■ **Dataset records**:

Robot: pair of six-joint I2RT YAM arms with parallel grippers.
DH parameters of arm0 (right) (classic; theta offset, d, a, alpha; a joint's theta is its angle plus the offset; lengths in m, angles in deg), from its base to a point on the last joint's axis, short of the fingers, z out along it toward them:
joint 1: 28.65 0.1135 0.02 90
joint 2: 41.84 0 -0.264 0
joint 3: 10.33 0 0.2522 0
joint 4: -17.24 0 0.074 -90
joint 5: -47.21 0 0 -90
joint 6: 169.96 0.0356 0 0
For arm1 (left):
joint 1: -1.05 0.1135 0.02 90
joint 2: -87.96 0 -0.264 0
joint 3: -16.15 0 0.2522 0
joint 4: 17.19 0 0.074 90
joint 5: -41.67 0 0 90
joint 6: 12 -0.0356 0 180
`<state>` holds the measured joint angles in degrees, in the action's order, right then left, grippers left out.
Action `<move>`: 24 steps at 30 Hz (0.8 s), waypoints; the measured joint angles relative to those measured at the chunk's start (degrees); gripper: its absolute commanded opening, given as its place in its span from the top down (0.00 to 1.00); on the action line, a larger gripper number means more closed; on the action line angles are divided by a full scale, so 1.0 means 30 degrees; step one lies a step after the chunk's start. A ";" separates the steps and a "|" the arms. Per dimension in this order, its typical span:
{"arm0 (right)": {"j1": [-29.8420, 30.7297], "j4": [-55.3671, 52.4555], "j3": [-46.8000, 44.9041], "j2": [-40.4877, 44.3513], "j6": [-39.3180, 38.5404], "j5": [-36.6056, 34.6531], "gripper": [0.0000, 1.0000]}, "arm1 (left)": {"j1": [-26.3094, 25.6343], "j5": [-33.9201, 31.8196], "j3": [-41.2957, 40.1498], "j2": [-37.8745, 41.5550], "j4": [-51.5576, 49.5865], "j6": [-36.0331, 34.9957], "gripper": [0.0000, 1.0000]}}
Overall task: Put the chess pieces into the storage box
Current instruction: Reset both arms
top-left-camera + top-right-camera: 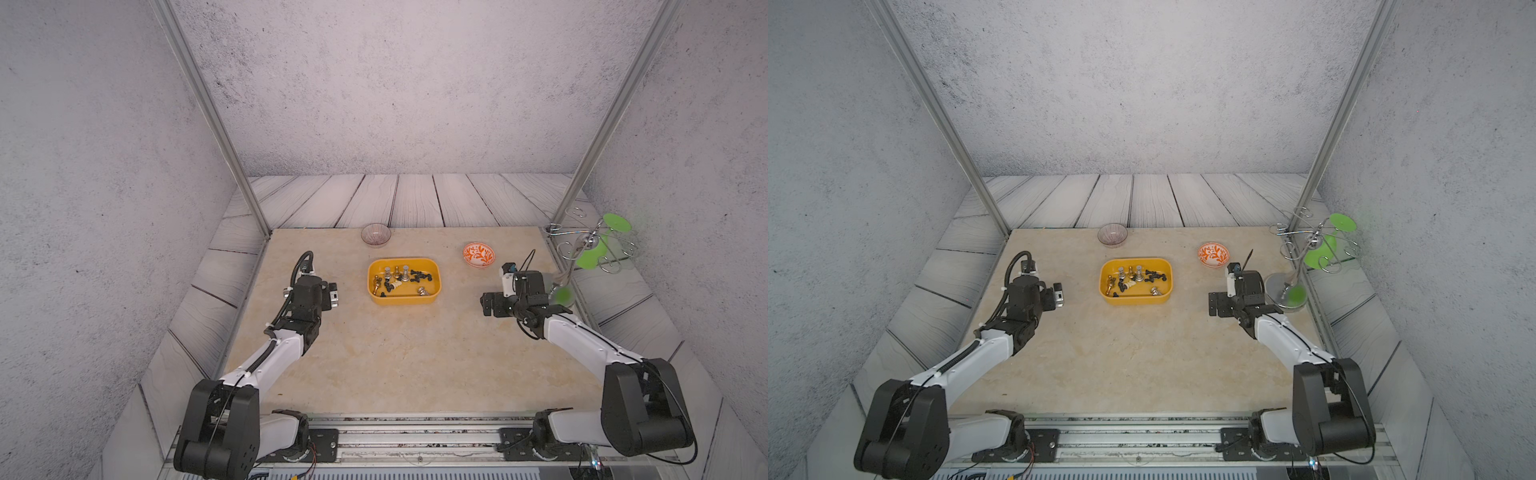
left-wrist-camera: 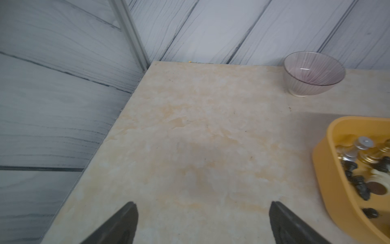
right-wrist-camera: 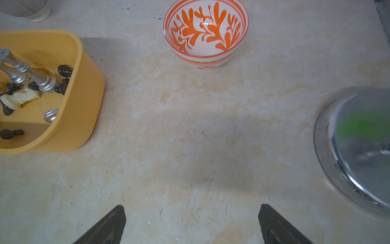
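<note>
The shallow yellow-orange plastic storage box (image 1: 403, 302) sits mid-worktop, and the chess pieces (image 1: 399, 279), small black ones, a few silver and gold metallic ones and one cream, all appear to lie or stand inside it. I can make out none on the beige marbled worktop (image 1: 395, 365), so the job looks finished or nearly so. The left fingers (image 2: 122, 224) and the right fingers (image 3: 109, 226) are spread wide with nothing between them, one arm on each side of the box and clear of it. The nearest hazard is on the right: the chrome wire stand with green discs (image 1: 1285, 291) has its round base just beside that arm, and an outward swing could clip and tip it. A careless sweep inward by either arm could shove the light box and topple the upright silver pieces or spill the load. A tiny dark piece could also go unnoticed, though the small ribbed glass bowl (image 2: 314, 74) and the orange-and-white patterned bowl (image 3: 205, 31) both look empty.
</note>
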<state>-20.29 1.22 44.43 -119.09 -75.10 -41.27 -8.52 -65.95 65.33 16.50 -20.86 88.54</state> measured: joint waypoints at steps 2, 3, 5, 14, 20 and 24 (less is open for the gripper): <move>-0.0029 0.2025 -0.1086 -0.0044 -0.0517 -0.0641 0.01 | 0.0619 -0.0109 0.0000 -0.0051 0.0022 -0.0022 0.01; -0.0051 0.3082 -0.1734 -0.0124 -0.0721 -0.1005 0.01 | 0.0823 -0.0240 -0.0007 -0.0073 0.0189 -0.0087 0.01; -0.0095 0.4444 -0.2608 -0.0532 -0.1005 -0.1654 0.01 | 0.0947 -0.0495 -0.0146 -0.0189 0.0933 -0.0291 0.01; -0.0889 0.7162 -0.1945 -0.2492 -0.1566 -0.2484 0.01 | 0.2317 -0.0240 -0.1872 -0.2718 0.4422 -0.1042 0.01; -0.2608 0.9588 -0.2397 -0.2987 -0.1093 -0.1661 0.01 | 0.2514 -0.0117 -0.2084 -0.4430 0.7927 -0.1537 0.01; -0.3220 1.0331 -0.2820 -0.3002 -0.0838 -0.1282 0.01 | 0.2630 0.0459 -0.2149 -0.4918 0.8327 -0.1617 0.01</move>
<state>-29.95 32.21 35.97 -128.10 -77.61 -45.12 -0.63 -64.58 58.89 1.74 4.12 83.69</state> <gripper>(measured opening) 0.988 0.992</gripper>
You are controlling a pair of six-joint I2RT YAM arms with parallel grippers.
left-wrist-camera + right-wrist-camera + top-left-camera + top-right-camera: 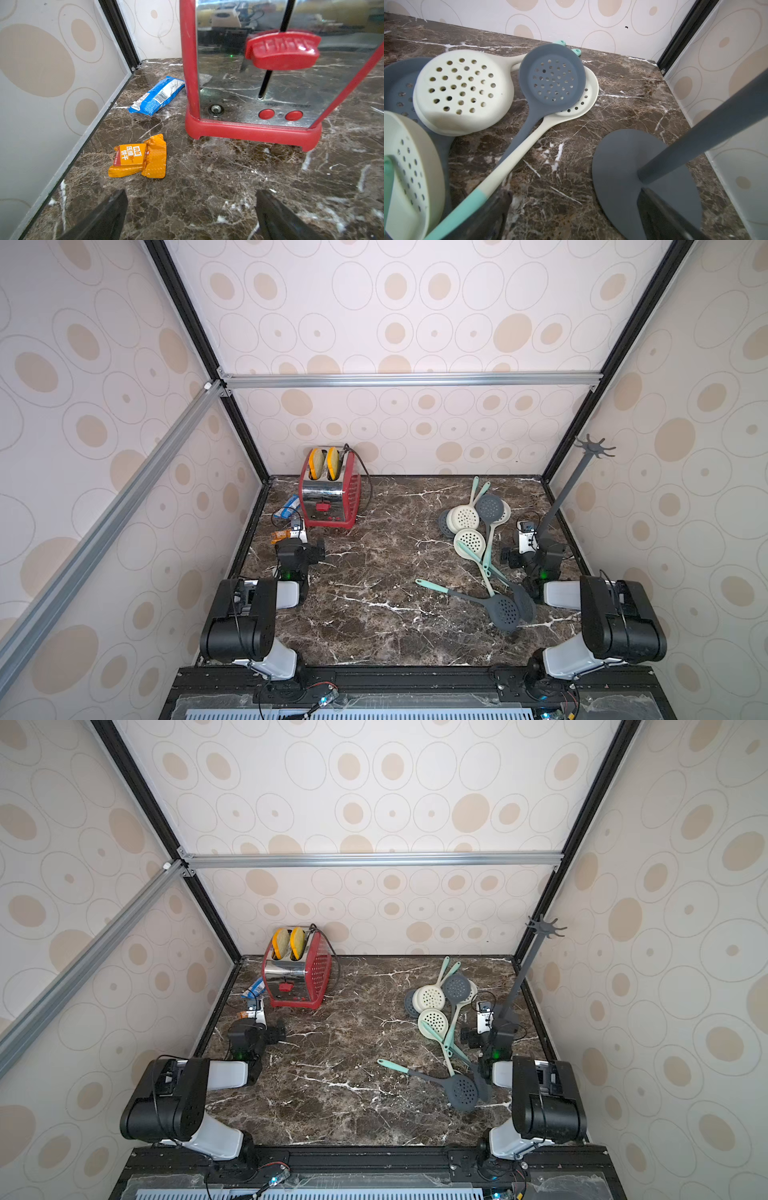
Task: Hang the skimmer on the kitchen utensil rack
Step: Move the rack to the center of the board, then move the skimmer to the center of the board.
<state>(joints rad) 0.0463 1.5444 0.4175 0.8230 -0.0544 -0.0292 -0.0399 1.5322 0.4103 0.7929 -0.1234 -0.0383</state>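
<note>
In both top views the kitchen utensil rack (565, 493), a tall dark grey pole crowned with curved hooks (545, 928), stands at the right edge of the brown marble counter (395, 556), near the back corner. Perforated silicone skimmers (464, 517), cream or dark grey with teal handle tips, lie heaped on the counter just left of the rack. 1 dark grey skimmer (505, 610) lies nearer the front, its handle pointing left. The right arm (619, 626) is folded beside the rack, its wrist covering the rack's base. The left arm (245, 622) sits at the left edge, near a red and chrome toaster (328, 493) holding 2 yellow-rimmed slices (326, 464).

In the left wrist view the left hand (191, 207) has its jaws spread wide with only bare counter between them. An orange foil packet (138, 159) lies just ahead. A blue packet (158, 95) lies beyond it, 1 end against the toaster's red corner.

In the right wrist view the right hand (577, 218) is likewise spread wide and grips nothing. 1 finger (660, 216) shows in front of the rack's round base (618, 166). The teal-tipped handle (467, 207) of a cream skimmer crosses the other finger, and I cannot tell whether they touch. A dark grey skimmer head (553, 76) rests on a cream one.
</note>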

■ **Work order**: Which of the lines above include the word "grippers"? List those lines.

■ **Exercise answer**:
Robot: pair of six-joint I2RT YAM arms with parallel grippers.
`<state>` holds the measured joint angles in degrees, in the action's order, right then left, grippers left out.
You are controlling a pair of six-joint I2RT YAM arms with parallel grippers.

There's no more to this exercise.